Try it. Write out, unaltered, each line from the top of the records below down to the line where "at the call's" appears, that line included.

The records.

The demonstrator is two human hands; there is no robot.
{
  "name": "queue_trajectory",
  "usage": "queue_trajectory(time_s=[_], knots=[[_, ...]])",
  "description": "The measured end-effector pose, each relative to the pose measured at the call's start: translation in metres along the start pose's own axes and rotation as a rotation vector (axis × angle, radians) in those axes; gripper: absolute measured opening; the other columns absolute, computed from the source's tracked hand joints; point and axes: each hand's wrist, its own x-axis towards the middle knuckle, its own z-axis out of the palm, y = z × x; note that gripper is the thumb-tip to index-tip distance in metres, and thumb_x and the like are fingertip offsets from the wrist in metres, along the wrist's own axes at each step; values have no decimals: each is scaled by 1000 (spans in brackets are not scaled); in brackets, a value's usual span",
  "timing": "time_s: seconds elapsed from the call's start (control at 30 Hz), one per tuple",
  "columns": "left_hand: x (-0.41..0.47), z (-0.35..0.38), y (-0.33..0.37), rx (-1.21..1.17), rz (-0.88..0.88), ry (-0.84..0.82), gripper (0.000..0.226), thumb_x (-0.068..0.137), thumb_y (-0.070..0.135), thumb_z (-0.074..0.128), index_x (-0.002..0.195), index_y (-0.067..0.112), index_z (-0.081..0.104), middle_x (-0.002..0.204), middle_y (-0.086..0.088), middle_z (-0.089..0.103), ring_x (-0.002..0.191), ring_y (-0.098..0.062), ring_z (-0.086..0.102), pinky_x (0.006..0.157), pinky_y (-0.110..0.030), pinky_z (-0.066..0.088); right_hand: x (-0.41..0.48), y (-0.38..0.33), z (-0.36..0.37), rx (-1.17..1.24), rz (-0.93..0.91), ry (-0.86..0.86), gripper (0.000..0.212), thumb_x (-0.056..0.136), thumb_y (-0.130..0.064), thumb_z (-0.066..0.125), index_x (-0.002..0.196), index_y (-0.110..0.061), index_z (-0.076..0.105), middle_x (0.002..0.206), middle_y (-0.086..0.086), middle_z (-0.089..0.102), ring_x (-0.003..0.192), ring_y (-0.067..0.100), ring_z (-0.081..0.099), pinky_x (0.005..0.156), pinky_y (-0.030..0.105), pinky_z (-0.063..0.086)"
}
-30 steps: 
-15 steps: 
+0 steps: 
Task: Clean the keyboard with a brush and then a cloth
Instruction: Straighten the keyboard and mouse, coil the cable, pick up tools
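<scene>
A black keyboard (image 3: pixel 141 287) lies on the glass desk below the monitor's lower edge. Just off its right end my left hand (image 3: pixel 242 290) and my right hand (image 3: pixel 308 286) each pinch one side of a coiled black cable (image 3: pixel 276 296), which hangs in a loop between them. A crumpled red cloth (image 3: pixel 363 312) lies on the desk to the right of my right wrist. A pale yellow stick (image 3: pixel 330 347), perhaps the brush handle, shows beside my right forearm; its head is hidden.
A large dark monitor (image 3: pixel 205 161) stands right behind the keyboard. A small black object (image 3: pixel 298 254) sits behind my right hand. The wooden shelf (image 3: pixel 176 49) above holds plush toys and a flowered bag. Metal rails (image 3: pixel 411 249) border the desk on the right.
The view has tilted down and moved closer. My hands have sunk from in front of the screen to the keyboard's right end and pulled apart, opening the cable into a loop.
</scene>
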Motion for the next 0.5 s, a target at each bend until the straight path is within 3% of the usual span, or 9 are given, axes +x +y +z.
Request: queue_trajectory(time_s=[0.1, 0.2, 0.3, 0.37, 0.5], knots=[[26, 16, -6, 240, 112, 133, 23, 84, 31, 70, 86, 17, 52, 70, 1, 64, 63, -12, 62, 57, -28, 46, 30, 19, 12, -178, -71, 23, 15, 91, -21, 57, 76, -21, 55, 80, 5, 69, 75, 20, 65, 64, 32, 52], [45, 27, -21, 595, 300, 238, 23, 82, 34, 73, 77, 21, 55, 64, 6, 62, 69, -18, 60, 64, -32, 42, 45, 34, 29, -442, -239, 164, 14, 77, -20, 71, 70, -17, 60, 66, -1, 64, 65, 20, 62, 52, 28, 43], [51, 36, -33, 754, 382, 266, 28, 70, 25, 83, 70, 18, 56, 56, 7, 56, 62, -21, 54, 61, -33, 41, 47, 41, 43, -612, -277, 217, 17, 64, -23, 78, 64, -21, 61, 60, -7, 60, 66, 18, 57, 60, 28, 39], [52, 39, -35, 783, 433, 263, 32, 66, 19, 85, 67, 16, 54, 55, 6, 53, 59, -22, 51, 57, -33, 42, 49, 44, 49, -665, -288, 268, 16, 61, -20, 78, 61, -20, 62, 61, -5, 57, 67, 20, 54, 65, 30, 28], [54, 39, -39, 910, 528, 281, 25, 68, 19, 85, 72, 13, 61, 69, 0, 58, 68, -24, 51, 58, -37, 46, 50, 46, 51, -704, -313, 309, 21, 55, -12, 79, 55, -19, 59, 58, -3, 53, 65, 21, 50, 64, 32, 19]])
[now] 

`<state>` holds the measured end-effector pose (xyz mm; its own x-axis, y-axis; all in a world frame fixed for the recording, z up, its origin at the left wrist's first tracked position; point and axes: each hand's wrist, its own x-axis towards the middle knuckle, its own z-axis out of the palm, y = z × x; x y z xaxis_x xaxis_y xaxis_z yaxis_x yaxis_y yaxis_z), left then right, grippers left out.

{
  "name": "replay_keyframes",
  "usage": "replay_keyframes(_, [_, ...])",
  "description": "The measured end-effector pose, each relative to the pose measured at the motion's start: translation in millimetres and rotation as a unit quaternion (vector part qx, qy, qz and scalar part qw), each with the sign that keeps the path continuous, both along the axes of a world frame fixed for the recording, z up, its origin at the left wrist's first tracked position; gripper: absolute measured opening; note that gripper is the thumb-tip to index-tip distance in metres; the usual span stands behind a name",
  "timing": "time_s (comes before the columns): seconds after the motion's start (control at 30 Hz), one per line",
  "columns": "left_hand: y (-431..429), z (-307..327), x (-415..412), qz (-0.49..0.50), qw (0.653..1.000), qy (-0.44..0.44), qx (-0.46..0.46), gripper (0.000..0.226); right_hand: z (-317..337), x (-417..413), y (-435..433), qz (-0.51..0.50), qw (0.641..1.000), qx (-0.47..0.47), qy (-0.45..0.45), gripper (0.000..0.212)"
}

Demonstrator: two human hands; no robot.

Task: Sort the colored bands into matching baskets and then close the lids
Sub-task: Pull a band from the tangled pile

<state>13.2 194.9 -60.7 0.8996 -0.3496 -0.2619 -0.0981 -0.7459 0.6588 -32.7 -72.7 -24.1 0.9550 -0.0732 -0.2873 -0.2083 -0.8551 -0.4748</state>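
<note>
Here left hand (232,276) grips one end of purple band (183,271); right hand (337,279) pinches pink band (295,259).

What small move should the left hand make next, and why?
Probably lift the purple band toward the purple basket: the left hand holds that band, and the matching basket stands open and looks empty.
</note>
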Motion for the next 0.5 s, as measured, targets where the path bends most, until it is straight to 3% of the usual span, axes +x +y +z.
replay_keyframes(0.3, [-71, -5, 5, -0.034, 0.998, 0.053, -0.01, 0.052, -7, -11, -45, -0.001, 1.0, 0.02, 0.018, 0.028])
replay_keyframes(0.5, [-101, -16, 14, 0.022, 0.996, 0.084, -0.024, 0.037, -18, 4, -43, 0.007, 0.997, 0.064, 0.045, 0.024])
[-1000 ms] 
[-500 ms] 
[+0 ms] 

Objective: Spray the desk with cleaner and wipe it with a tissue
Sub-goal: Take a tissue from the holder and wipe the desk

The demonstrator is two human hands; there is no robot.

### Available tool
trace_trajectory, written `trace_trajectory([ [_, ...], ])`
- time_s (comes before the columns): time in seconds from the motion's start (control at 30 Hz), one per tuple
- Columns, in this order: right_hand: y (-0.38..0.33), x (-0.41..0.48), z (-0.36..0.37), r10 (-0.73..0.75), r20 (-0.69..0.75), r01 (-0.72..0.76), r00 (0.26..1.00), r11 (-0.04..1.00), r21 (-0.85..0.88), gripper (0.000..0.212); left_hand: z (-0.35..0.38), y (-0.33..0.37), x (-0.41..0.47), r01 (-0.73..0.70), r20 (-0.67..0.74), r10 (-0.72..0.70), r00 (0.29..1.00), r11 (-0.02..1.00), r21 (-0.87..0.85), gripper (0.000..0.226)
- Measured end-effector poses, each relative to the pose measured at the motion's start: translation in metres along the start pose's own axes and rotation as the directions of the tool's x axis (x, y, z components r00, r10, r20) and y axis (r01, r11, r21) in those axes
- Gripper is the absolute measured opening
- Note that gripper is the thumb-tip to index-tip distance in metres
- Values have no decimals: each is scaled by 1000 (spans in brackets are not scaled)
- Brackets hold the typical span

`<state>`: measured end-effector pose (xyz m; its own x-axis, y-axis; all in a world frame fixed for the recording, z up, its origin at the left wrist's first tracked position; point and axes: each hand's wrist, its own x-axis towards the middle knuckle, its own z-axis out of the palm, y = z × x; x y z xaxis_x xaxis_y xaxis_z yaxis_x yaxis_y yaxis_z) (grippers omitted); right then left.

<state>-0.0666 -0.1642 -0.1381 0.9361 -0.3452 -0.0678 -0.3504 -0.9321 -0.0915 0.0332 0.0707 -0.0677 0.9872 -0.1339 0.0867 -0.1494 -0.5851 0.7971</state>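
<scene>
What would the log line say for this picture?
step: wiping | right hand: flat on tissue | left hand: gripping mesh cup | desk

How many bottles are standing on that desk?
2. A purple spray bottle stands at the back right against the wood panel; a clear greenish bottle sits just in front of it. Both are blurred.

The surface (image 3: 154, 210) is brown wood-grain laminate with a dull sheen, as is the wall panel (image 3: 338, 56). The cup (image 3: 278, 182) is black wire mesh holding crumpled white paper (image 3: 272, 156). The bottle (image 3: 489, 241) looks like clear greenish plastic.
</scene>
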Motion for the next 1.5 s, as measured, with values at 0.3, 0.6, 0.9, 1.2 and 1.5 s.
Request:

Reply to the exercise.
The demonstrator is two human hands; there is no robot.
{
  "name": "queue_trajectory",
  "usage": "queue_trajectory(time_s=[_], knots=[[_, ...]])",
  "description": "The measured end-effector pose, each relative to the pose measured at the call's start: translation in metres along the start pose's own axes and rotation as a rotation vector (axis × angle, radians) in those axes; gripper: absolute measured opening; the other columns absolute, computed from the source's tracked hand joints; point and axes: each hand's wrist, its own x-axis towards the middle knuckle, its own z-axis out of the palm, y = z × x; note that gripper is the thumb-tip to index-tip distance in metres, and thumb_x and the like are fingertip offsets from the wrist in metres, along the wrist's own axes at each step; values have no decimals: each is scaled by 1000 (spans in brackets are not scaled); in brackets, a value's usual span",

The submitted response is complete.